Rheumatoid Arthiritis. According to the pamphlet they give someone who is newly diagnosed with a disease (in an effort to make light of the change in their life):
“Rheumatoid arthiritis is a chronic, painful disease that causes joint inflammation and destruction, progressive disability and premature death. Affecting about 2.1 million Americans, rheumatoid arthiritis causes substantial economic burden, with 50 percent of patients unable to work within 10 years of onset. Rheumatoid arthiritis is incurable, with most therapy focused on symptom relief.”
“Umm… Why am I 22 and have RA?”
Apparently RA affects mostly women in their “CHILD BEARING YEARS” as my doctor gently put it. Child bearing? I wasn’t even thinking about marriage!
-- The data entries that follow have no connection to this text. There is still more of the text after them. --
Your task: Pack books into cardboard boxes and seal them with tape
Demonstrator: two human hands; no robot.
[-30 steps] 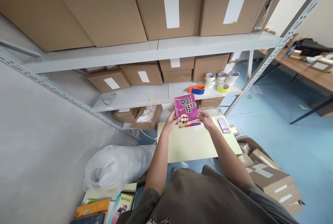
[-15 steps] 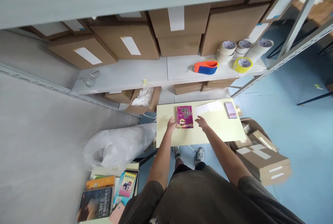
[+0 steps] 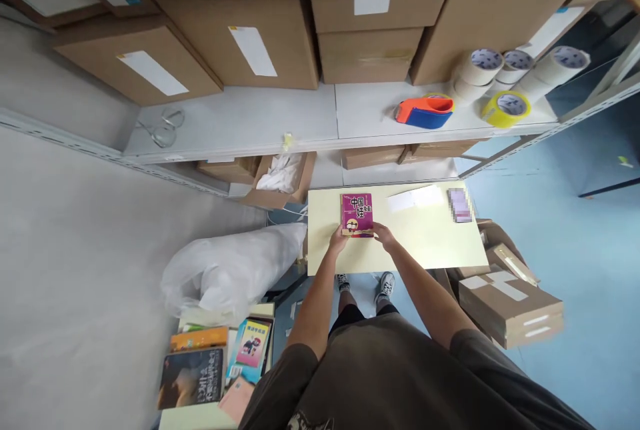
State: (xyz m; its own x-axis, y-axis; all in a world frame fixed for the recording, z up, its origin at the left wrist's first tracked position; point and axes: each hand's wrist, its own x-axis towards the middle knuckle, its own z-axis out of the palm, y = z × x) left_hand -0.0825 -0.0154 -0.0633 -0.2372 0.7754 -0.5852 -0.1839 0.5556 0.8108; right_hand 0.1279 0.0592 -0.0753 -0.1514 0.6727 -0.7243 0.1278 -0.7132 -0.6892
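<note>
A purple book (image 3: 357, 215) with Chinese characters and cartoon figures lies cover up on the pale yellow table (image 3: 415, 250). At its lower left edge my left hand (image 3: 339, 239) grips the side, with the fingers partly hidden by the book. My right hand (image 3: 383, 234) holds the lower right corner. Farther right on the table are white paper sheets (image 3: 415, 198) and a blurred-out purple item (image 3: 460, 205).
Behind the table, a shelf (image 3: 250, 130) bears cardboard boxes, an orange and blue tape dispenser (image 3: 425, 112) and tape rolls (image 3: 506, 109). Wrapped white plastic (image 3: 235, 267) and books (image 3: 193, 377) are at left, boxes (image 3: 510, 303) at right.
Both hands have moved inward from beside the book and now hold its lower sides. The camera view has shifted, so the shelf looks larger and higher.
</note>
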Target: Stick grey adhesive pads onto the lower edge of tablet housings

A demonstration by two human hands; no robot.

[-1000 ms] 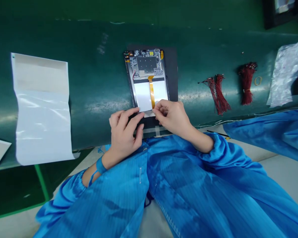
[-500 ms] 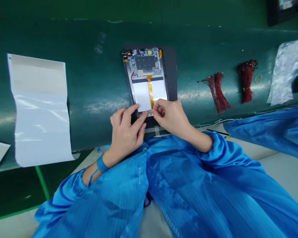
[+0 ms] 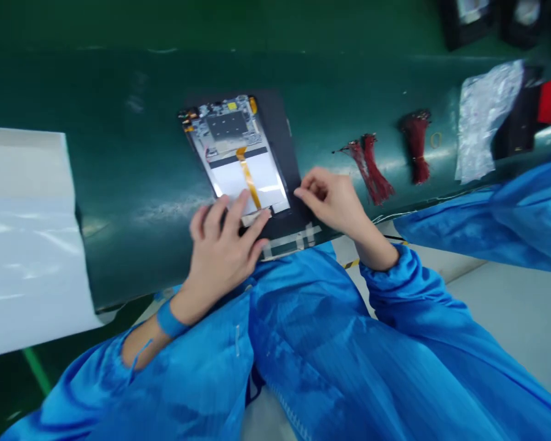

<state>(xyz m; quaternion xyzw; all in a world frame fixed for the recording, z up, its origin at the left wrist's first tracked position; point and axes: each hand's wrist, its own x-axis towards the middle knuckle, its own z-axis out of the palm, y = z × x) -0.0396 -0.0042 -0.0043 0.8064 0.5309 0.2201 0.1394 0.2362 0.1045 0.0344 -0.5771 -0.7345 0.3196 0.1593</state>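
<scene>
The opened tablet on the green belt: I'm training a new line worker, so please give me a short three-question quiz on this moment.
1. True or false: the left hand rests its fingers on the near end of the opened tablet.
2. What colour is the flex cable running down the tablet's middle? A blue, B orange, C green.
3. Fill in: the red wire bundles lie to the ____ of the right hand.
Key: 1 true; 2 B; 3 right.

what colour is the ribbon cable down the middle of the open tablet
Orange; the ribbon cable shows best in the head view.
</scene>
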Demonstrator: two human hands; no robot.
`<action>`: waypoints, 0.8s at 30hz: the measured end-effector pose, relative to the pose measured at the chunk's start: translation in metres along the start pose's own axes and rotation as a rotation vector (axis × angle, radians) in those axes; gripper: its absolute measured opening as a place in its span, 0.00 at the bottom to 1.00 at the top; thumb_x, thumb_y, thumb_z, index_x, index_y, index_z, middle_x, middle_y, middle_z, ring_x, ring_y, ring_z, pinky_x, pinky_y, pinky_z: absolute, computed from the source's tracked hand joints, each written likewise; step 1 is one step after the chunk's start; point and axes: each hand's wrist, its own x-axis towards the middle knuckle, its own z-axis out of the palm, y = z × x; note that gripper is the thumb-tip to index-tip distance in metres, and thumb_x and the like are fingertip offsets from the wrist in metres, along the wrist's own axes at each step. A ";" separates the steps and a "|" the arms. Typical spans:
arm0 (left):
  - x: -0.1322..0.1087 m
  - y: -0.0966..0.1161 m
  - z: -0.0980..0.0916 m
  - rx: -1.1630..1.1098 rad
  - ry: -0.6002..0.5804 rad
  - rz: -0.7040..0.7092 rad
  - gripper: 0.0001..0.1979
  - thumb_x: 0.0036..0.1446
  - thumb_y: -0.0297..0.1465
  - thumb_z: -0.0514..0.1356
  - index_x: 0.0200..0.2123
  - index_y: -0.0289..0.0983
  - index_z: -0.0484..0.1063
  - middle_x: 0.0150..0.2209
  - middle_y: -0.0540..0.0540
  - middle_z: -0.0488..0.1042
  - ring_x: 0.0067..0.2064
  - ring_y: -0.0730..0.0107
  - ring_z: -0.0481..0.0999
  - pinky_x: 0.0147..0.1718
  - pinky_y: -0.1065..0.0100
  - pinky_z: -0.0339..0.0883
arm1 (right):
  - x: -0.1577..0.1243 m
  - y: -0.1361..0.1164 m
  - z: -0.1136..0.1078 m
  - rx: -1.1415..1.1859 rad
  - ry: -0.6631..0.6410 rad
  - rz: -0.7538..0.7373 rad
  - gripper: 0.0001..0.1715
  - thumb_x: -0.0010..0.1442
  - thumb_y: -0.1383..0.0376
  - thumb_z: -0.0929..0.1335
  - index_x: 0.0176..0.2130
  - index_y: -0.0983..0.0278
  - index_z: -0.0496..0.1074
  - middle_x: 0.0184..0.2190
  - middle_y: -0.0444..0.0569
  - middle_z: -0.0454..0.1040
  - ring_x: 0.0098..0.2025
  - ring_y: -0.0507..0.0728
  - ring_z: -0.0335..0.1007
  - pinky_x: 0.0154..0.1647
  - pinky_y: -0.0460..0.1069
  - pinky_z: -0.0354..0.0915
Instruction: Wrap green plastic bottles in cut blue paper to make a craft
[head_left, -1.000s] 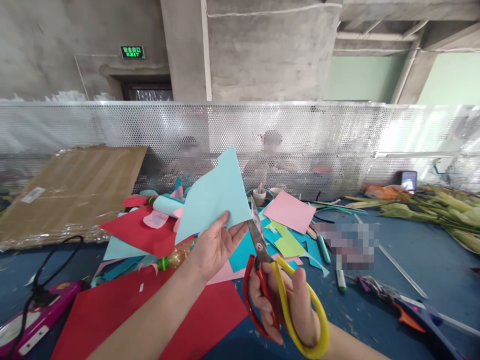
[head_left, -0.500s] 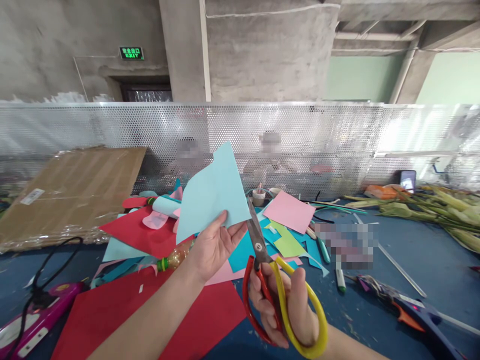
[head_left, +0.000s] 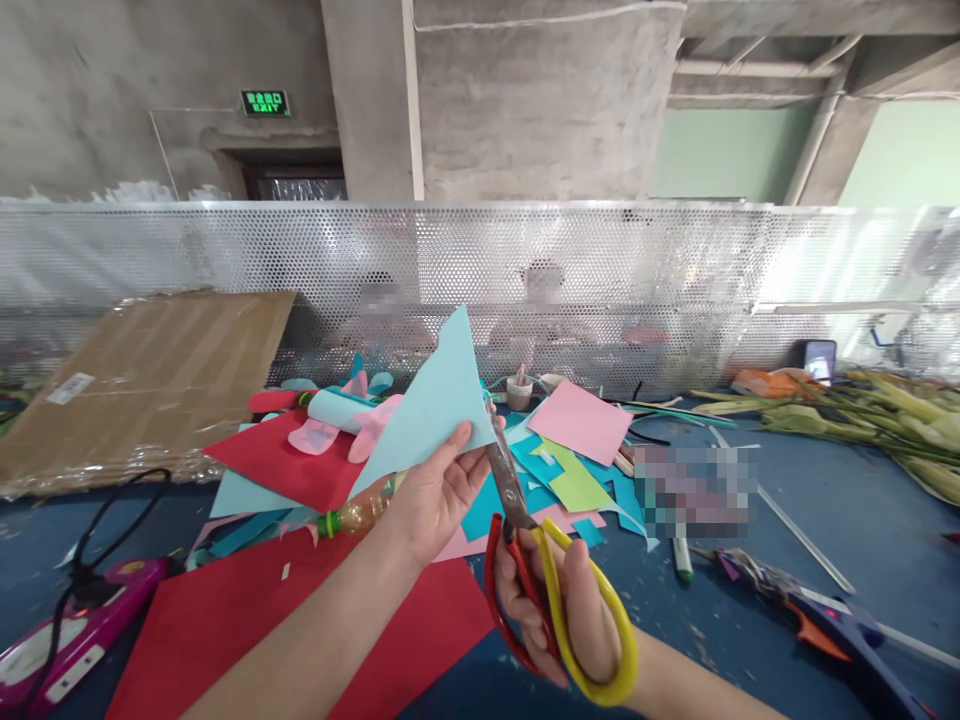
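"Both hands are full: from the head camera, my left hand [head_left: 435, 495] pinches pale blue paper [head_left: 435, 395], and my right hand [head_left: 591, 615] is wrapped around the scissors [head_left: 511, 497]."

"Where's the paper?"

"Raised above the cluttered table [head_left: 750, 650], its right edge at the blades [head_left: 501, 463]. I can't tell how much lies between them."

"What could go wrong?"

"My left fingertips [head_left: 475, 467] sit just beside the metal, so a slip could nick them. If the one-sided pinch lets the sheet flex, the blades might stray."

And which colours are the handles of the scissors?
One red handle and one yellow handle; head view.
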 end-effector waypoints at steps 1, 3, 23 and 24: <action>0.000 0.000 0.000 -0.005 0.009 0.007 0.18 0.64 0.17 0.51 0.56 0.31 0.66 0.39 0.40 0.81 0.41 0.62 0.83 0.38 0.69 0.79 | 0.000 0.000 -0.001 -0.001 -0.008 -0.008 0.48 0.33 0.22 0.60 0.30 0.61 0.60 0.14 0.32 0.54 0.09 0.42 0.40 0.05 0.40 0.47; 0.001 0.002 0.000 -0.014 0.024 0.013 0.18 0.64 0.17 0.51 0.55 0.31 0.66 0.38 0.40 0.81 0.40 0.63 0.83 0.37 0.69 0.79 | 0.001 0.000 -0.003 -0.014 -0.008 -0.017 0.48 0.35 0.22 0.59 0.30 0.61 0.61 0.15 0.33 0.55 0.09 0.42 0.42 0.05 0.40 0.48; 0.000 0.005 0.001 -0.024 0.145 0.093 0.23 0.58 0.10 0.53 0.51 0.38 0.70 0.33 0.49 0.79 0.30 0.70 0.81 0.25 0.73 0.76 | -0.005 -0.009 0.001 0.062 -0.191 -0.064 0.43 0.45 0.26 0.59 0.32 0.62 0.64 0.19 0.37 0.58 0.14 0.46 0.51 0.11 0.41 0.55; -0.001 0.005 0.001 -0.020 0.142 0.088 0.23 0.59 0.11 0.53 0.51 0.38 0.70 0.34 0.49 0.79 0.30 0.70 0.81 0.25 0.73 0.76 | -0.005 -0.011 0.002 0.060 -0.187 -0.056 0.44 0.44 0.26 0.60 0.32 0.61 0.64 0.19 0.37 0.58 0.15 0.46 0.51 0.11 0.41 0.55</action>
“So how do I get rid of it?”
Apparently I can’t.
“Did I do something to bring this on?” Thinking of my dad, “Should I have eaten more vegetables? ...drank more water?”
Apparently there was nothing I could have done to prevent it (which was a bit of a relief since I think it would have been harder to handle if I knew I did this to myself).
So we began my treatment with some steroids, antibiotics and a whole bunch of stuff.
Essentially RA is an auto-immune disease where my body can’t tell the good from the bad so it just attacks everything. As my aunt put it when trying to explain it to my cousins, “Jennifer is self- destructing from the inside out. Kind of a Jekyll and Hyde thing. Who wants a soda?!”
All of the different pills I was taking were alleviating some of the pain, but I still wasn’t eating much and would get stiff in the morning and late at night.
In August, when I was in the Bay Area for our annual family reunion, my stepmother decided I was anorexic. I had to explain to her that I wanted to eat, but that the food made me nauseous. She did everything short of force feeding me through a tube and then eventually gave up. After returning to San Diego I would receive an occasional phone call from her quizzing me on what I had eaten that day. Sometimes I would make up something just because I couldn’t bear telling her I had eaten a croissant for breakfast and a cookie for lunch.
By September I was fed up with my treatment. I went to my doctor exclaiming that I was turning 23 soon and I didn’t want to go through the next 40 years living a half- life! I needed to feel 100% better and right now I was barely at 30%! Grrrrr. He agreed and told me about a drug called Humira that has been out for about 6 years. Its a much more aggressive treatment but everyone that’s on it says they have never felt better and they feel as though the disease has stopped progressing.
“Great! Give it to me!”
Apparently the treatment consists of injecting myself once every two weeks with a fluid that costs roughly $5,000 a shot.
Hmmm. Fear of needles… pain from disease… Needles?... not eating… would like to eat… Needles?...Hmmm.
So Scripps calls my insurance company and they agree to cover the medicine (my co-pay is only $15!). Scripps calls Rite Aid so they can special order the Humira for me. Rite Aid calls me to let me know its in. I call Scripps to set up a time for a nurse to show me how to (gulp) give myself a shot. I drag Ryan with me. Enter Nurse Ratched. She pulls out some sort of rubbery disk that’s “flesh colored” (like that’s supposed to make it easier or something). She has practice needles. She shows me how to clean the area on my thigh with the alcohol swab provided in my Humira kit. She shows me how to hold the syringe up, needle towards the heavens, and gently tap the syringe so that all of the air floats to the top (just like on TV!). She shows me how to gently push all of the air out of it until just a tiny drop of fluid comes out of the needle. She giggles, reminding me to be careful not to push too much out because ” This medicine is expensive! Tee Hee.” Heh. Shut up bitch. She shows me how to now hold the syringe “like a pencil” between my finger and thumb and with my other hand to gently pinch the cleaned area on my thigh where I am to do this horrible thing…
“Now JAB IT!! JAB IT REAL FAST!! JAB IT! JAB IT!”
I didn’t jab it.
I burst into tears at the sound of her shrill command. You’d have thought the woman was possessed by some old general giving the Japanese the order to attack Pearl Harbor!
Needless to say I couldn’t do it, and I still can’t. Ryan would give them to me and then eventually my friends’ boyfriends. Oh I can teach just about anyone how to give a shot but will never be able to do it myself.
And no, I don’t tell them to JAB IT.